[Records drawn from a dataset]
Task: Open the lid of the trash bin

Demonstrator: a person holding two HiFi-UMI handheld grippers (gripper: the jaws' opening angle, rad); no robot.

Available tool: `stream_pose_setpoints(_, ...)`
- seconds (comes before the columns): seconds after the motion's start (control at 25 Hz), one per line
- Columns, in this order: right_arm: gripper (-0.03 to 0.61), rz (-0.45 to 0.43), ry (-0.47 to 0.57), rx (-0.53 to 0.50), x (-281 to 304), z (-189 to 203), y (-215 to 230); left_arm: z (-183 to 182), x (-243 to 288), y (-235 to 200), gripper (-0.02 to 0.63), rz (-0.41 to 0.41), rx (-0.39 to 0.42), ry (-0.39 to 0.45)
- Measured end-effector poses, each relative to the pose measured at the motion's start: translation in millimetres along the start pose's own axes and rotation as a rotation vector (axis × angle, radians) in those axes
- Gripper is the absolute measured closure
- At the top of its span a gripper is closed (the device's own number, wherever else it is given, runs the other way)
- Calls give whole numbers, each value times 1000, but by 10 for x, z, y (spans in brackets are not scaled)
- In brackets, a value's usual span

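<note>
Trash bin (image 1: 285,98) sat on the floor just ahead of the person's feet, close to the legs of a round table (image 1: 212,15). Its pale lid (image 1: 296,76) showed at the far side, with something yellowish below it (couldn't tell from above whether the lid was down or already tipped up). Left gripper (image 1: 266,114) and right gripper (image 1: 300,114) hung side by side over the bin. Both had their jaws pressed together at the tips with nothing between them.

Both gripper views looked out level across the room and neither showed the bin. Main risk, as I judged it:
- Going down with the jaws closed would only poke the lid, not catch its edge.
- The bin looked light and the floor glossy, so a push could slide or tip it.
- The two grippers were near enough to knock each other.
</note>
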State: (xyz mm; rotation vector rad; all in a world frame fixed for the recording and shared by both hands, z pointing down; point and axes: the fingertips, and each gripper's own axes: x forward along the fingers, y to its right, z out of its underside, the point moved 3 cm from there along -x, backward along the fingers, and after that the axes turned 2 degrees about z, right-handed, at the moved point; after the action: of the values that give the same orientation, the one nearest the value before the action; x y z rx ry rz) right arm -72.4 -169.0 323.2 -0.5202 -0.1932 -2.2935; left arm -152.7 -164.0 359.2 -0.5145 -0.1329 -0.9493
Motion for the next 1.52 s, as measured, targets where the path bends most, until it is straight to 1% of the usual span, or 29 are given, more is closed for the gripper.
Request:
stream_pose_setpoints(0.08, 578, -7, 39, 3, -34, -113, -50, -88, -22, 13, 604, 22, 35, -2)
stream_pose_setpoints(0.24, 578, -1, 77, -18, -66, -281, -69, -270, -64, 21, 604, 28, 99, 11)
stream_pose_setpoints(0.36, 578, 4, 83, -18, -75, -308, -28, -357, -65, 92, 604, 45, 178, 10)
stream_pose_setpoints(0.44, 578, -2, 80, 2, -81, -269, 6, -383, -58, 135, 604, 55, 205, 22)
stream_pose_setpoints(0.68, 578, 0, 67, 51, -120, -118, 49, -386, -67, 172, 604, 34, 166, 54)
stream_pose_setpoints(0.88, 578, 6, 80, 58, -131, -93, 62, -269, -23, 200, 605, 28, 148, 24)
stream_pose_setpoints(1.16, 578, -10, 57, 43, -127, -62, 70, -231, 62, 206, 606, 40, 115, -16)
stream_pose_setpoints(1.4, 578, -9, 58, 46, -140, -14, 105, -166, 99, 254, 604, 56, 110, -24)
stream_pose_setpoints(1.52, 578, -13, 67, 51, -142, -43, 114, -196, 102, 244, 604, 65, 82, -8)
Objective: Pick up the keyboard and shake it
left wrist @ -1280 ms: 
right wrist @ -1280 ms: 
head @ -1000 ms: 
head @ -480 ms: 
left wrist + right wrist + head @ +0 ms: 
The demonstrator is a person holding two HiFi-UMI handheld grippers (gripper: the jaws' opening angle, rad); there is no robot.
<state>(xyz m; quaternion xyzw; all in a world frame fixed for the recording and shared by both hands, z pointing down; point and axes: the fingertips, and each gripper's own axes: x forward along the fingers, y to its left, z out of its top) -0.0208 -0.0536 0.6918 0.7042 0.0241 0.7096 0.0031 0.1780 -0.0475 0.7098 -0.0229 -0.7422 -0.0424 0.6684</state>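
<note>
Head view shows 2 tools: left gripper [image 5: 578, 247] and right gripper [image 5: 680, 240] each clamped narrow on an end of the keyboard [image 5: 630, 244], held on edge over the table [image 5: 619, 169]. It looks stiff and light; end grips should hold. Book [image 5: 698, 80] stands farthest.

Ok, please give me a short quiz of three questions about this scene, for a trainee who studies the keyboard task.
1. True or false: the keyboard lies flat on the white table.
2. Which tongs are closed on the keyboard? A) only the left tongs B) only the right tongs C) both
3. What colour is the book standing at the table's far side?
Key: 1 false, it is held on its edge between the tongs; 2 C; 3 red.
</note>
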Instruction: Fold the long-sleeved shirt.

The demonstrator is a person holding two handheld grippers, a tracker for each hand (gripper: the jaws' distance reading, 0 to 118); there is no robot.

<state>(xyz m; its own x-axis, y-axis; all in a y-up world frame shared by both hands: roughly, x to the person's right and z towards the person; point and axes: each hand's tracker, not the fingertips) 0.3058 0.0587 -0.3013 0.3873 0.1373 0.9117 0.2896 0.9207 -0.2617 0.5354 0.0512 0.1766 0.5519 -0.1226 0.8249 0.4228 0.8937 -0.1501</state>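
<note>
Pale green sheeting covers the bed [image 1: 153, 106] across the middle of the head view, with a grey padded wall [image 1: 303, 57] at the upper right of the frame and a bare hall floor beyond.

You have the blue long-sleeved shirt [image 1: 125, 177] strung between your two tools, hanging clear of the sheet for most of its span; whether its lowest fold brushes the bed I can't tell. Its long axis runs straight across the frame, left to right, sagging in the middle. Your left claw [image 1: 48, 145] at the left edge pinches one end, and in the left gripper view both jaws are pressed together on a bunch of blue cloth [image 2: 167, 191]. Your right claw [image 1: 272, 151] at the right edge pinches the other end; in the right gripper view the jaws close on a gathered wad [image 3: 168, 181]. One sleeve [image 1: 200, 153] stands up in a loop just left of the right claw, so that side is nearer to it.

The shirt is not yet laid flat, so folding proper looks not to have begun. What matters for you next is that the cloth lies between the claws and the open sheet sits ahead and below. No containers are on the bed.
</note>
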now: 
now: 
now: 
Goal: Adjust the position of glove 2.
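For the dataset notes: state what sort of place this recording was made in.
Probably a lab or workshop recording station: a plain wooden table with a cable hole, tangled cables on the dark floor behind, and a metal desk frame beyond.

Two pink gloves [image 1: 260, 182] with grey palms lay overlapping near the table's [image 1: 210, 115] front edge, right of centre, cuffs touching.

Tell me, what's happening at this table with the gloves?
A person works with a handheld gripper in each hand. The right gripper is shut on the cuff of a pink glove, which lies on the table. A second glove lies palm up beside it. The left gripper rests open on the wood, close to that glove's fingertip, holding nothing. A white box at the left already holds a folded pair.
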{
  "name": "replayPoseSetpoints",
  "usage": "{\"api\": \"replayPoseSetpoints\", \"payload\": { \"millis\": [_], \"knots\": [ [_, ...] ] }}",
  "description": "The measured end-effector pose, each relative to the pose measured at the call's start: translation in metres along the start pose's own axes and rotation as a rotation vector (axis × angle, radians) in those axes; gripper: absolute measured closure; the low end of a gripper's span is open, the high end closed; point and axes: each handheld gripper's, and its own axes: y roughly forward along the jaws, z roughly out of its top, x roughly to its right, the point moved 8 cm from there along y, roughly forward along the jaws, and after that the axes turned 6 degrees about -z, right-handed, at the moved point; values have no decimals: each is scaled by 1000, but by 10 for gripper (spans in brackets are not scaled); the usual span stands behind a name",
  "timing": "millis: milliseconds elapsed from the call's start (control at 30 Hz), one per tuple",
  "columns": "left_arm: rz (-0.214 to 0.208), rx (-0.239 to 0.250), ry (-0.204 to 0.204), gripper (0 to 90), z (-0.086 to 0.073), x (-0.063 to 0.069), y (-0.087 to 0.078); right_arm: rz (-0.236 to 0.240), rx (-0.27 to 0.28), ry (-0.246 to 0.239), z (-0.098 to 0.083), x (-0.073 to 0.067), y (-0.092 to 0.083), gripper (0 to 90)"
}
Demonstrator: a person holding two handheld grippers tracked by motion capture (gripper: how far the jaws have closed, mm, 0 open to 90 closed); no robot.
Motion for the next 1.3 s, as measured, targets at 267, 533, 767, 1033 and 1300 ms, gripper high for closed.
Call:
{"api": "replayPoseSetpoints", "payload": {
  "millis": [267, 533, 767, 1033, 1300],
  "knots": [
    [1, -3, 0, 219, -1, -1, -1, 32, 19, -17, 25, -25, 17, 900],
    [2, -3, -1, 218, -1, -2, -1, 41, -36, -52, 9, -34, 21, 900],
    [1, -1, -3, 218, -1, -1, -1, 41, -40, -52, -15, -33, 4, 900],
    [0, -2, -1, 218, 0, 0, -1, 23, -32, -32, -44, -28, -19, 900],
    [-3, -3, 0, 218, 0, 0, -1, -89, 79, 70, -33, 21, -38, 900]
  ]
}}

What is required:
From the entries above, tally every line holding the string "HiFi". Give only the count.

Reply:
2